Misha Bobitch
On his 35th birthday, Misha Bobitch, lover of chess and unavailable women, left Russia for a new life in the New World. After a flight punctuated by generous helpings of (reheated) pelmeni, more or less doable Vodka and three stopovers in equally overcrowded and under-heated airport terminals, he spotted a cab parked right outside the front door of the arrivals terminal of JFK airport; its driver having facial features remarkably Slavic but slightly less wintry and Soviet (maybe Czech or Polish) than his own. During the first leg of the ride into Manhattan, through the not-mean streets of quasi-suburban Queens, Misha paid little attention to that mix of slush and sunlessness which which is common to midwinter New York. His view was, instead, inward, his mind filled with snippets of Moscow on the Hudson and a blur of scenes from the Cagney-Bogart shoot-em-ups that he’d watched in the well-stocked film library of a friend who worked in the KGB’s media department.
Guessing that his passenger was near numb from having just completed the multi-stop odyssey that is so often the fate of his fellow cast-offs of the Great Social Experiment who flew “coach” from points East, the driver chose to spend the time listening to a stream of soft jazz piano music from a local FM station rather than try to engage his passenger in conversation. By and by, on approaching the East River and that magnificent view of The City, the sound of a suddenly shifting body came from the back seat. “Can you recommend a good place to stay? I don’t have much money and I don’t need anything luxurious!” Having made his often unhappy wife of 12 years happy with a state-of-the-art television paid for with tips from umpteen plus fellow Ost Europeans who were grateful for his recommendation of a relatively cheap hostelry in this epicenter of greed and Darwinian capitalism, the driver nodded his head and continued on the last leg of the journey into Manhattan. After a quick check-in and recital of the rules and regulations – receipt in hand for two prepaid weeks at the midtown Manhattan “Y”, Misha was able to pry from the young desk clerk the name and address of the nearest all-night café. This proved to be a fairly easy task for him once the young (and by the look of his ketchup-stained clip-on tie and Payless footwear) not-altogether-hip law student at New York University gave ample proof that he was more than happy to be distracted from his studies by Misha’s entreaty.

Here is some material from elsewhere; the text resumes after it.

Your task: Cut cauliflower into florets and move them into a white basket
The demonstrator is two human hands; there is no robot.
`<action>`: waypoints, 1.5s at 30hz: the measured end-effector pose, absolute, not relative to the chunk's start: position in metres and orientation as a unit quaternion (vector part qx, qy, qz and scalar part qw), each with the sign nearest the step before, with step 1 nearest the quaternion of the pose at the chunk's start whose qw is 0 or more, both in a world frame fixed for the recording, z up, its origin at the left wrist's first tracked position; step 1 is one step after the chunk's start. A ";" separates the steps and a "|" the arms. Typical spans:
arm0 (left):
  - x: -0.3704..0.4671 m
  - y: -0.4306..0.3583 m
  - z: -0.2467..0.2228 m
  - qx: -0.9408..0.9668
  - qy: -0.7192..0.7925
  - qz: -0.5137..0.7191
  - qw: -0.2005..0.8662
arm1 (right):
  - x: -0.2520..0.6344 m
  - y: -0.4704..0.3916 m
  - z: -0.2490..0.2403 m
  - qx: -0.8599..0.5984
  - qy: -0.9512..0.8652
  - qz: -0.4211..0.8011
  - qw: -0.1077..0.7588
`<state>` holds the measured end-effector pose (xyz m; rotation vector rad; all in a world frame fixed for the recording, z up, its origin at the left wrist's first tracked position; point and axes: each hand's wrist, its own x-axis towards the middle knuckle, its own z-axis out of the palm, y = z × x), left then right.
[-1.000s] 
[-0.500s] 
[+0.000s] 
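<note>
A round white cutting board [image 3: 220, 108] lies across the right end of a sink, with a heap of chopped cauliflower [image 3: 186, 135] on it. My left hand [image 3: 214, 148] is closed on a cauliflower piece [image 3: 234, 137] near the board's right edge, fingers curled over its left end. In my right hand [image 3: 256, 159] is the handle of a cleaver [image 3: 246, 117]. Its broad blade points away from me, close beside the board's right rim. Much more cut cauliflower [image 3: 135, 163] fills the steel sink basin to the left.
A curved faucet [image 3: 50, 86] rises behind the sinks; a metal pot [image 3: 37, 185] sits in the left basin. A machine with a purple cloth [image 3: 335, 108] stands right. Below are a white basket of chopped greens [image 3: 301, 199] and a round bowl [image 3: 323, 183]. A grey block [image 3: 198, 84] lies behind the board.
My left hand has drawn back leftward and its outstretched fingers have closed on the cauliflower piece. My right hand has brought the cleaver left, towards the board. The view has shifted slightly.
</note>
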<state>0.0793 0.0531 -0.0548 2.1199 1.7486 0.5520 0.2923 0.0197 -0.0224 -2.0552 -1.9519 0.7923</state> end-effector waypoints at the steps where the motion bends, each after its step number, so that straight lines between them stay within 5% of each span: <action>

Now all-night cafe equals chess in certain parts of Manhattan, and hunting up a chess game on a bitterly cold January evening certainly would not make a cultured Muscovite feel any less at home on his first night out on foreign shores. The ritual of checking into a humbly priced Manhattan hostelry got out of the way, his mind was now occupied by the promise of hot tea and chess that was held out by the post-it note — just given to him by the desk clerk—that bore the name and address of a nearby coffee house. He entered his room, and after quickly arranging his toiletries on the few glass shelves under the medicine cabinet mirror and shoving his suitcase under the bed, he headed down to the lobby and out the ”Y’s” front door—noticing, while passing the reception area, that the desk clerk/ law student had resumed his assault on his cardboard tub of Egg Foo Yong and his study guide to the New York State bar exam.
The first step of his new life finally in motion, Misha was neither happy nor sad. After all, his decision to leave Moscow was a decision based on neither the whim of the born adventurer nor a deeply felt dissatisfaction with life in the Motherland. For (ex) Comrade Bobitch, truth be told, was not a terribly deep man. He had no real idea what his life was about, and certainly no idea of what it was about to become.